Research will apply technology to improve buprenorphine compliance | Addiction Professional Magazine Skip to content Skip to navigation

Research will apply technology to improve buprenorphine compliance

June 20, 2017
by Gary A. Enos, Editor
| Reprints

New research funded by the National Institute on Drug Abuse (NIDA) will address a challenge to successful buprenorphine treatment for opioid dependence: the traditional inability to monitor regular compliance with medication schedules in the way clinic-based methadone treatment programs can.

A $1.7 million award from NIDA will allow a Baltimore-based startup company and two academic medical centers to test the potential of video-enabled directly observed therapy (DOT) to enhance retention in buprenorphine treatment and to improve drug use and quality-of-life outcomes.

“Buprenorphine has tremendous potential but is also tremendously underutilized,” says Katrina Rios,. research lead for the Baltimore company, emocha Mobile Health. Rios tells Addiction Professional that this technology could achieve benefits “for patients who want autonomy and structure at the same time.”

The autonomy will come in the form of still being able to take the medication for opioid dependence at home, at work, or wherever convenient. The structure will involve using a mobile app that will allow for direct observation of the patient taking the medication. High dropout rates from treatment pose a problem in buprenorphine maintenance, particularly in the earliest stages of treatment.

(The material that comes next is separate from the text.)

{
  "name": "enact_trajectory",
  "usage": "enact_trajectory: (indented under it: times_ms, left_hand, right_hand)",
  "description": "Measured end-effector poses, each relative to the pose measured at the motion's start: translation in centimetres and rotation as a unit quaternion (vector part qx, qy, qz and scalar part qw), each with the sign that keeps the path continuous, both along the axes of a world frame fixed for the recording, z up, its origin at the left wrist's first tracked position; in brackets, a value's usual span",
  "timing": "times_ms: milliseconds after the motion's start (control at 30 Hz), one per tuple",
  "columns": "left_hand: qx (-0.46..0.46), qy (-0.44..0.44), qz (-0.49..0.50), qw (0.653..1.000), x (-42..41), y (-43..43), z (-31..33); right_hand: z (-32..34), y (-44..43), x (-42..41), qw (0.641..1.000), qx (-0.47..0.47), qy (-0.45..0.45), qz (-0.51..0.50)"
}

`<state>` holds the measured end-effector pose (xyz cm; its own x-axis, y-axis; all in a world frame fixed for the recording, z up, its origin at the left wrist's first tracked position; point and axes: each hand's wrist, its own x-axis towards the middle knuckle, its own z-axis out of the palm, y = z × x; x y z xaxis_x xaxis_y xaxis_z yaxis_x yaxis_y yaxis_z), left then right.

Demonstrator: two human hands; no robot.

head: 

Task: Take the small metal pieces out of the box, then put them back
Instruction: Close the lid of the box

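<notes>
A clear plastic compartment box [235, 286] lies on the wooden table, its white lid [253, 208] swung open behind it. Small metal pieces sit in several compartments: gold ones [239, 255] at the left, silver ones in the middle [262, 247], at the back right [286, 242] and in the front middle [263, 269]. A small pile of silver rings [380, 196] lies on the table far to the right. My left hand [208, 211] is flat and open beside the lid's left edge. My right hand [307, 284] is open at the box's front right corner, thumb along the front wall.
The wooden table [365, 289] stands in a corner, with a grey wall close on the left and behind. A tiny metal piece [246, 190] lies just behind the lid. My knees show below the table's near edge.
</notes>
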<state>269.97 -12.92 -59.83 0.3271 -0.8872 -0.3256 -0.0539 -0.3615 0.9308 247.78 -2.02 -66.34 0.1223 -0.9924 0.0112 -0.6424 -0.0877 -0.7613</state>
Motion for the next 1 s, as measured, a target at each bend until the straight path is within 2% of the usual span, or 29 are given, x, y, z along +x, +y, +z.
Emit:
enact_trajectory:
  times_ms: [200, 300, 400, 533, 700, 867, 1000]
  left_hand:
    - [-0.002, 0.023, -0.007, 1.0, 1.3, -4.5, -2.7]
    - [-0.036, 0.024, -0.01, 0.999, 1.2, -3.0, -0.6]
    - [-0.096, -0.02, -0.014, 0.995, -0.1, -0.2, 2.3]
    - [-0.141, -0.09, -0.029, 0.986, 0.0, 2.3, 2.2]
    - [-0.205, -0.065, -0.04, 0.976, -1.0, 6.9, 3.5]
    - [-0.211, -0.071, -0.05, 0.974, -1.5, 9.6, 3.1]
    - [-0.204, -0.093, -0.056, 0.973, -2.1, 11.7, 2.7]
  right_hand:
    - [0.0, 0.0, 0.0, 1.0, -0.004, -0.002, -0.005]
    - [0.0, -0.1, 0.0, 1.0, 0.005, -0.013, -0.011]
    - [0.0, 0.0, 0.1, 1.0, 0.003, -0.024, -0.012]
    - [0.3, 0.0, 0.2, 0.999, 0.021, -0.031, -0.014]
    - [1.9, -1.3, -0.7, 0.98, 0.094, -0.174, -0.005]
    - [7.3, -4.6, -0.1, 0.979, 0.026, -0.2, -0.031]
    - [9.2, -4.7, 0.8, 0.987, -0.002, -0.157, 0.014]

emocha Mobile Health, established more than three years ago under the direction of a Johns Hopkins University student at the time, has used its video-based DOT technology to assist public health agencies in monitoring tuberculosis patients, and has applied the technology to hepatitis C care as well. Rios says the technology can offer peace of mind to treatment programs, patients, and insurers as well.

Research protocol

The company is working with the University of Washington School of Medicine and Boston Medical Center on the research project. The first phase of the research, Rios explains, will take place at the University of Washington and will test the feasibility of the technology with a group of 10 to 12 patients for six to eight weeks. Information from the first phase will help determine how a multi-site clinical trial in phase two will be structured, she says, such as in the timing of when the DOT technology will be offered and to whom. In phase two, 40 patients at each study site will be randomized to the DOT protocol or standard treatment for 12 weeks.

Findings from the first phase will help answer questions such as whether it would be most effective to offer DOT on a widespread basis at treatment initiation or if it should be used more as a last-resort intervention for patients who struggle under the typical buprenorphine treatment structure.

Rios says the research will measure numerous outcomes, including results on urine drug screens, retention in treatment, indicators of medication diversion, use of other illicit substances such as cocaine, and quality-of-life measures.